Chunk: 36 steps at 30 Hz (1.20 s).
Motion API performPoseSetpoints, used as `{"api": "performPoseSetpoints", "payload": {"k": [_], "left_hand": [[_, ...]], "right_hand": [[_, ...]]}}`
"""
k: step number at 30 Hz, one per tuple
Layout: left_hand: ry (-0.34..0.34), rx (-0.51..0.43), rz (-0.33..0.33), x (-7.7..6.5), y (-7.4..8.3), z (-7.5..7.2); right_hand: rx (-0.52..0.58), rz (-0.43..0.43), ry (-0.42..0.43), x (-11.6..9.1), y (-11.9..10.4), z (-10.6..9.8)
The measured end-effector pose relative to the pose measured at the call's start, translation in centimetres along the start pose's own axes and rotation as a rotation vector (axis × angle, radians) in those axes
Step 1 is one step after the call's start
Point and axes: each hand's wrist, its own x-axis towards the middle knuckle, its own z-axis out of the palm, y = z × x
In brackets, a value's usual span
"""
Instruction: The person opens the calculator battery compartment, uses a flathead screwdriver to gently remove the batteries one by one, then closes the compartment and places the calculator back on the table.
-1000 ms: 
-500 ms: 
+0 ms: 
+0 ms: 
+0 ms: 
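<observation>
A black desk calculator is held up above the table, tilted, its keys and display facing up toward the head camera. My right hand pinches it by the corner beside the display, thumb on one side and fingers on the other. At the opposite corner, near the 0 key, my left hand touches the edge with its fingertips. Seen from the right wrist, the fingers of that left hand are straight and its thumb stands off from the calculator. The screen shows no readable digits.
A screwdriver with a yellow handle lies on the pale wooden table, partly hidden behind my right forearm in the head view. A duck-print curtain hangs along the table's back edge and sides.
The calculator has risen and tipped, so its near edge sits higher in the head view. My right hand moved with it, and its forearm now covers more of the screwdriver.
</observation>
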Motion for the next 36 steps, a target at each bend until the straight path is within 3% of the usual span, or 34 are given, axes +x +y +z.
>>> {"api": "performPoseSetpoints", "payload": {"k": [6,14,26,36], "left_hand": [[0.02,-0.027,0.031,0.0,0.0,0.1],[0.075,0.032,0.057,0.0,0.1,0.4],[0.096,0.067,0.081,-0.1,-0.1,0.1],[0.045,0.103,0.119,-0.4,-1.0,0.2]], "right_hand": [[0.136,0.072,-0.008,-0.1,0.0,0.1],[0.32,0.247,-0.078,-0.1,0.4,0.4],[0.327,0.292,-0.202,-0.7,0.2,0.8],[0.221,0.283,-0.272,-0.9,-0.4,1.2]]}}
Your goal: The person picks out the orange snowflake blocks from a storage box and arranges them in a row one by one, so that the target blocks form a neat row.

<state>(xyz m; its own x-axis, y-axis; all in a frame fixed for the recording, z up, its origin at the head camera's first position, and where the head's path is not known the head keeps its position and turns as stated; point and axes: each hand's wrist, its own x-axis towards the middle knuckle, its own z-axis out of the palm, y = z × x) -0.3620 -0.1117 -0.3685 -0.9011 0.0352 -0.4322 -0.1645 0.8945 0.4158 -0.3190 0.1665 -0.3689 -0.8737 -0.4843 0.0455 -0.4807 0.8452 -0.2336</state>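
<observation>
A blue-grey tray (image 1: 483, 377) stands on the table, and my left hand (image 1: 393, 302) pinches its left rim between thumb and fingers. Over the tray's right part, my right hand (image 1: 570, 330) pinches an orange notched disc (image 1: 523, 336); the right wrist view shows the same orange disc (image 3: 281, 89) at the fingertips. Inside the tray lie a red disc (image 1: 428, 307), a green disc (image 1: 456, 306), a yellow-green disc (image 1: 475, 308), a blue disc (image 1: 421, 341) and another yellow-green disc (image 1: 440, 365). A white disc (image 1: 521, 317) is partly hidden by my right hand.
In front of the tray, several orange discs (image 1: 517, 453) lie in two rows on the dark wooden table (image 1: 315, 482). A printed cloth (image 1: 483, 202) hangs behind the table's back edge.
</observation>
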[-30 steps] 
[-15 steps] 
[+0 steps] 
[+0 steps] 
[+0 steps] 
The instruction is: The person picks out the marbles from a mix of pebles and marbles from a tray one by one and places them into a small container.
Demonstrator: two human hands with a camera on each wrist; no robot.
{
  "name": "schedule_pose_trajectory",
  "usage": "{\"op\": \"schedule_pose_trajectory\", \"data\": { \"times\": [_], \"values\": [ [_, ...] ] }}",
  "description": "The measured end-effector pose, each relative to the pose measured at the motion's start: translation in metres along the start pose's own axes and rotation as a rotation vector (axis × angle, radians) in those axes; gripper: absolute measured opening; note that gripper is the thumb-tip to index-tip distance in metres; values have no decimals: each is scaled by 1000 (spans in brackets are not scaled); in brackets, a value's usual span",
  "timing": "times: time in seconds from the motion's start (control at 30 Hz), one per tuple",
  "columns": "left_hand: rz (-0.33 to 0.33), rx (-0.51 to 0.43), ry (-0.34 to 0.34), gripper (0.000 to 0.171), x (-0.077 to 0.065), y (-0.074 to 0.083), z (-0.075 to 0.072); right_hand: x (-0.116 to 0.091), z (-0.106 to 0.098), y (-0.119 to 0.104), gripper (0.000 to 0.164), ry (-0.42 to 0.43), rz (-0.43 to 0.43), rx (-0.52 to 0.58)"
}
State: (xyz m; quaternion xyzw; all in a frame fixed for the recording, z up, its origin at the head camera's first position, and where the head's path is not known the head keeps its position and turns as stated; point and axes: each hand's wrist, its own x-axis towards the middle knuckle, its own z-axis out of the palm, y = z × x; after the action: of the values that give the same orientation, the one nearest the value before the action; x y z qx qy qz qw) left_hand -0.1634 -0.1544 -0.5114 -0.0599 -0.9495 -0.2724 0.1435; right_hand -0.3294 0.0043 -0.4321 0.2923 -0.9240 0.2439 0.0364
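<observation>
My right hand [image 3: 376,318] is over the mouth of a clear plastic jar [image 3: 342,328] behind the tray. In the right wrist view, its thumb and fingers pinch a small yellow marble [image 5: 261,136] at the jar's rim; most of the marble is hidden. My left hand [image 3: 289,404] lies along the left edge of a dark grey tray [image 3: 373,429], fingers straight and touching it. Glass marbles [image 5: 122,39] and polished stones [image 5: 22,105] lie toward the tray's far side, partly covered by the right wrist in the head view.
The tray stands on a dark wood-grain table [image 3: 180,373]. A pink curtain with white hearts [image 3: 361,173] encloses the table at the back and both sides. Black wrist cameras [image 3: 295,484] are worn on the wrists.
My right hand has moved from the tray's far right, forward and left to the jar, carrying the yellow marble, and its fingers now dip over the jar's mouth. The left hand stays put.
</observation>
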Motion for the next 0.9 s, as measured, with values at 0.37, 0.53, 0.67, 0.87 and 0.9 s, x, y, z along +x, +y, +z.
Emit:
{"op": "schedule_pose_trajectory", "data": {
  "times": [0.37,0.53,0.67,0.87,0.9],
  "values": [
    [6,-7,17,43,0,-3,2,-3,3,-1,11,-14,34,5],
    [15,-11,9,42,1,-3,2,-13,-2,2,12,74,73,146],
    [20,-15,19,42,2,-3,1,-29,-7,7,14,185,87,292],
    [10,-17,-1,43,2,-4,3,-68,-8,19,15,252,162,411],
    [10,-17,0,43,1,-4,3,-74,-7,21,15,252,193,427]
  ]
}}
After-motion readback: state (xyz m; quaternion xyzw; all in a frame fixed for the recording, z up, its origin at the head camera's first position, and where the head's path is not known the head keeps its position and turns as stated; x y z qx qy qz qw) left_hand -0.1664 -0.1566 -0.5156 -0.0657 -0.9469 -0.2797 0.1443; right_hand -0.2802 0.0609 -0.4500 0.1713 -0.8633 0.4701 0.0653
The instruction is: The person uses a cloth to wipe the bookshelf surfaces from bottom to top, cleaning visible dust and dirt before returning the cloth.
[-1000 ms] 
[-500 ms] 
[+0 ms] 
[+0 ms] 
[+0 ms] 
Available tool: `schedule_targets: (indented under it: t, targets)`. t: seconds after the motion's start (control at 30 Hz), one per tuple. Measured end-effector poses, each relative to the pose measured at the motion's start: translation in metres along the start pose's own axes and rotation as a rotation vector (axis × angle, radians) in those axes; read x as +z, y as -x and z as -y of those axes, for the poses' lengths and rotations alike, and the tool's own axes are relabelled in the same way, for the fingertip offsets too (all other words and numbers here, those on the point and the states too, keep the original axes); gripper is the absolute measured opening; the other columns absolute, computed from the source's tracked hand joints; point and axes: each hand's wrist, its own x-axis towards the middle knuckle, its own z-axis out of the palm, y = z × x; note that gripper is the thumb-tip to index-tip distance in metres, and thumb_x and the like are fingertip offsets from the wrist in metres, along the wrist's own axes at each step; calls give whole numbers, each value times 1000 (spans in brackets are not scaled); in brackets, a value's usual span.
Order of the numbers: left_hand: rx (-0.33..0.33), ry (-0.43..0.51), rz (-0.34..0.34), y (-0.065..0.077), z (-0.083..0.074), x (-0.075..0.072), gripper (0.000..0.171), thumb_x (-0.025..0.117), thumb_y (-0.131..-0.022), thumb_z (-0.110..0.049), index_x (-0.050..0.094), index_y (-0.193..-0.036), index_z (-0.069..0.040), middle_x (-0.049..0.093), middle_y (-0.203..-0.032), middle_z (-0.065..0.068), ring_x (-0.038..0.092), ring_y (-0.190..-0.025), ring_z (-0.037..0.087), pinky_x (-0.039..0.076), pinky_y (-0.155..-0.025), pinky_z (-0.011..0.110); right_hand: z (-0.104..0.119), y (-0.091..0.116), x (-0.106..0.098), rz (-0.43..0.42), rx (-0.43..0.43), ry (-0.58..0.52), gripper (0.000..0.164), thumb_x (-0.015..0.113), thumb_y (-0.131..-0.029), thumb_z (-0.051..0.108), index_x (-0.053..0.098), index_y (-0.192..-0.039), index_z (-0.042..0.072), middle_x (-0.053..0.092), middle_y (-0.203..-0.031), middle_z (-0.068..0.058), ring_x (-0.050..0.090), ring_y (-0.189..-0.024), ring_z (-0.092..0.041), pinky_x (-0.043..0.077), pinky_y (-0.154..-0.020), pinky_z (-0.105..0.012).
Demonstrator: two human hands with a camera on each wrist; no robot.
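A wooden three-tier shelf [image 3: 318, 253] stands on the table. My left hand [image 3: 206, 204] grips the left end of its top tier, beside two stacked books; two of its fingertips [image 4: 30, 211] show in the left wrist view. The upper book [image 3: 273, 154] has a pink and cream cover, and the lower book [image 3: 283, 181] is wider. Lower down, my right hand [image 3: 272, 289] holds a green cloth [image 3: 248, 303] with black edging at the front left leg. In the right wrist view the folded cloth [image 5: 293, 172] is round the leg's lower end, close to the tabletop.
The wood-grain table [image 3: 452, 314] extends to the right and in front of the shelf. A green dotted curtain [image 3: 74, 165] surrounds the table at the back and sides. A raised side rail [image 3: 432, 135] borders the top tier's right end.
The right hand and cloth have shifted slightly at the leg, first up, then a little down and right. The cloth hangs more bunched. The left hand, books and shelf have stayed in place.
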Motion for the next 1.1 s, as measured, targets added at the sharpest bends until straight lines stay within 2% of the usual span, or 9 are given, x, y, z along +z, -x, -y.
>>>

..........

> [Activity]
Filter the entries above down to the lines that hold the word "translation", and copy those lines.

> [Response]
The measured end-effector pose relative to the pose measured at the call's start, translation in centimetres along the start pose's own axes and rotation as a rotation vector (axis × angle, radians) in those axes
  "description": "The measured end-effector pose, each relative to the pose measured at the motion's start: translation in metres along the start pose's own axes and rotation as a rotation vector (axis × angle, radians) in those axes; gripper: absolute measured opening; note that gripper is the thumb-tip to index-tip distance in metres; values have no decimals: each is scaled by 1000 (spans in brackets are not scaled); in brackets, a value's usual span",
Available tool: `schedule_targets: (indented under it: t, targets)`. t: seconds after the motion's start (control at 30 Hz), one per tuple. Measured end-effector poses, each relative to the pose measured at the motion's start: translation in metres along the start pose's own axes and rotation as a rotation vector (axis × angle, radians) in those axes; read x as +z, y as -x and z as -y of those axes, for the poses' lengths and rotations alike, and the tool's own axes are relabelled in the same way, for the fingertip offsets too (all other words and numbers here, those on the point and the states too, keep the original axes); gripper is the absolute measured opening; the other columns absolute, computed from the source's tracked hand joints; point and axes: each hand's wrist, its own x-axis towards the middle knuckle, its own z-axis out of the palm, y = z × x; note that gripper is the thumb-tip to index-tip distance in metres, and thumb_x and the like are fingertip offsets from the wrist in metres, along the wrist's own axes at each step; calls give whole numbers, each value times 1000 (spans in brackets are not scaled); in brackets, a value's usual span.

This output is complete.